Bò Một Nắng Muối Kiến
Skirt Steak, Lemongrass, Thai Chiles, Roasted Ants, Cucumber, Lemon
Chef Jerald Head of Mắm | New York
INGREDIENTS:
Bò Một Nắng:
100 grams lemongrass, sliced on a bias
10 grams chopped Thai bird chiles
5 grams fish sauce
5 grams salt
5 grams MSG
1 kilogram skirt steak, cleaned and trimmed, cut into 3-ounce, 1¼-inch thick slices
Muối Kiến:
1 kilogram ants
20 grams salt
20 grams dried chiles
5 grams MSG
To Assemble and Serve:
Cucumber slices
Lemon wedge
METHOD:
For the Bò Một Nắng:
Heat a dehydrator to 125°F. Using a mortar and pestle, pound lemongrass until flossy. Add chopped chiles. Pound until a paste forms.

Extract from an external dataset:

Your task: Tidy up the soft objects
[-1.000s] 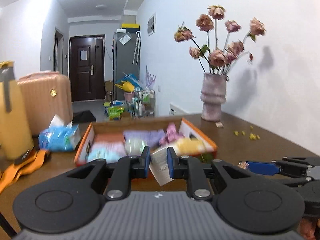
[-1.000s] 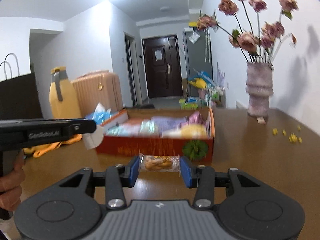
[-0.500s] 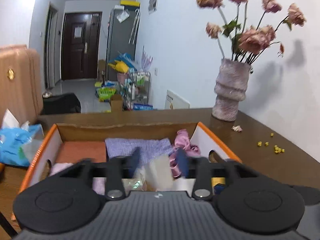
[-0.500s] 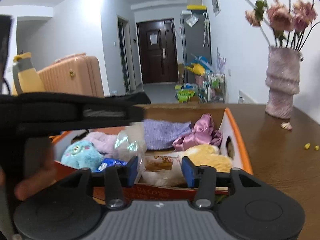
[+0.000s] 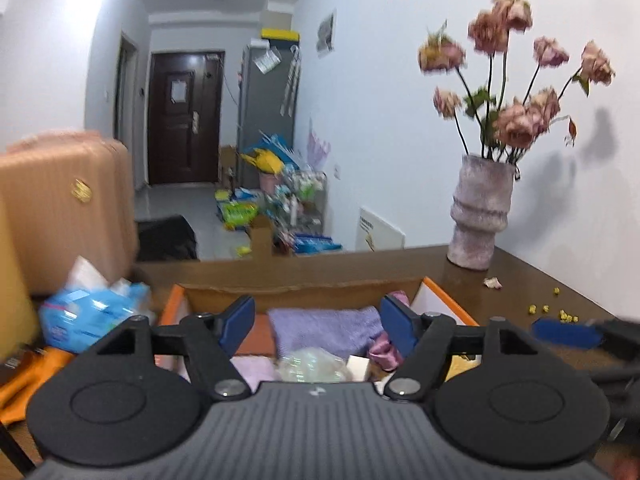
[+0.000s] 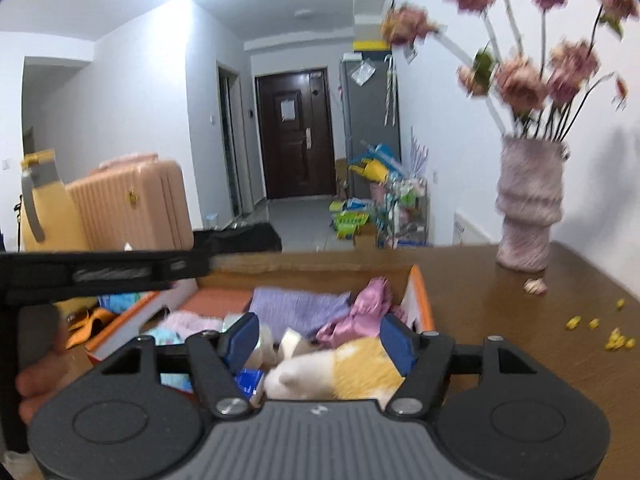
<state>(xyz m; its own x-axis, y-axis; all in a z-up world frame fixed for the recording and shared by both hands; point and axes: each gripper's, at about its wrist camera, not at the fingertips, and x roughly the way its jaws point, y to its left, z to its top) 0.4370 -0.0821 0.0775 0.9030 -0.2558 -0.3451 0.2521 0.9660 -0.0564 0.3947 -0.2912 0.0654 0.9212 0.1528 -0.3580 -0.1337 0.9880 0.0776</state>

Transfer to a small bowl with fish sauce, salt, and MSG. Generously chop mixture on both sides of the portioned steak. Dehydrate 6 hours. Store in refrigerator for up to 7 days.
For the Muối Kiến:
Heat oven to 350°F. On a sheet tray, combine all the ingredients. Lightly roast in oven until ants have dried. Set aside.
To Assemble and Serve:
Prepare and heat a grill. Grill Bò Một Nắng until warmed through. Slice Bò Một Nắng along the grain and transfer to a serving plate. Arrange Muối Kiến alongside the steak. Serve with cucumber slices and a lemon wedge.